> [ASSIGNMENT] Where does the string "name" appear in the listing below? Copy every line where it does.

Start of DATA BELOW

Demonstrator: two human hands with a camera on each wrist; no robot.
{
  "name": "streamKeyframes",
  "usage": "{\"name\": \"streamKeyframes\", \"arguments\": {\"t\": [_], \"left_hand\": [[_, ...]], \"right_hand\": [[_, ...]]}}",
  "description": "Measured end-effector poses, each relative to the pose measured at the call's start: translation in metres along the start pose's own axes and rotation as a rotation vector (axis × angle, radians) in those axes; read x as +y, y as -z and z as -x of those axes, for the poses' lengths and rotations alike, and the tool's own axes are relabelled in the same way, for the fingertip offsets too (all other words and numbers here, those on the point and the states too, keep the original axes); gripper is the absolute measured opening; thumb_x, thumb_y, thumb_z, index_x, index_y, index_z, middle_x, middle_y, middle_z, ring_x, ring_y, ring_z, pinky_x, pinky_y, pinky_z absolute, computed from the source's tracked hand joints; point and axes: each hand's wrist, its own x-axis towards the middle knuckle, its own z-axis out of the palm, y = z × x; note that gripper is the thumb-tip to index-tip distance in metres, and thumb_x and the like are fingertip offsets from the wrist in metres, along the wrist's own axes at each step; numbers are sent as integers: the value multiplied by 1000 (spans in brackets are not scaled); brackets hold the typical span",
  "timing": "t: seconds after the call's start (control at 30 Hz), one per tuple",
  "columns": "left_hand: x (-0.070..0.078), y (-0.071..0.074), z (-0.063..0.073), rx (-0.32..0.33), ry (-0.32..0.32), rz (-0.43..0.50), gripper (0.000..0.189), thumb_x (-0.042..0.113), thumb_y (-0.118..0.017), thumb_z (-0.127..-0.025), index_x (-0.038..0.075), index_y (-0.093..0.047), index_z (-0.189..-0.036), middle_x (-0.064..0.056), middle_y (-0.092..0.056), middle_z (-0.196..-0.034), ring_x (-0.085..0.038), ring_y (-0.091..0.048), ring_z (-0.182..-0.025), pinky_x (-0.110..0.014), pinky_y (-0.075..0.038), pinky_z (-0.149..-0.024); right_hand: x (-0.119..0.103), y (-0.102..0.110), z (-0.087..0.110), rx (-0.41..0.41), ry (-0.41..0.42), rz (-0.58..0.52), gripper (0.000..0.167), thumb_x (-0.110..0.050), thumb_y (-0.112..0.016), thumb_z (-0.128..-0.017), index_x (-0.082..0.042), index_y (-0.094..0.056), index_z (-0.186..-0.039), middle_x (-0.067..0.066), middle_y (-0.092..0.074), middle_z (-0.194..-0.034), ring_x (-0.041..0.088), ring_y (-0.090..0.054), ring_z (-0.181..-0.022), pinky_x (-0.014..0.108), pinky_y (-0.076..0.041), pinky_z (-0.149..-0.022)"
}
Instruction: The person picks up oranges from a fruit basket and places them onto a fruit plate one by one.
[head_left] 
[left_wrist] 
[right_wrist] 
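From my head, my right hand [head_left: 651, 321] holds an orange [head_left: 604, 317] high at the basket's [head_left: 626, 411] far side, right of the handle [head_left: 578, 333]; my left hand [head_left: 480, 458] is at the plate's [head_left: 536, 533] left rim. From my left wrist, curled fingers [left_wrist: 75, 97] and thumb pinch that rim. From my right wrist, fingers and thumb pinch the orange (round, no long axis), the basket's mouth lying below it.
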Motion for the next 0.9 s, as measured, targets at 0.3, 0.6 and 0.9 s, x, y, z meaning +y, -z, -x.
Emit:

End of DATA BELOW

> [ANSWER TO THE EXERCISE]
  "name": "streamKeyframes",
  "usage": "{\"name\": \"streamKeyframes\", \"arguments\": {\"t\": [_], \"left_hand\": [[_, ...]], \"right_hand\": [[_, ...]]}}",

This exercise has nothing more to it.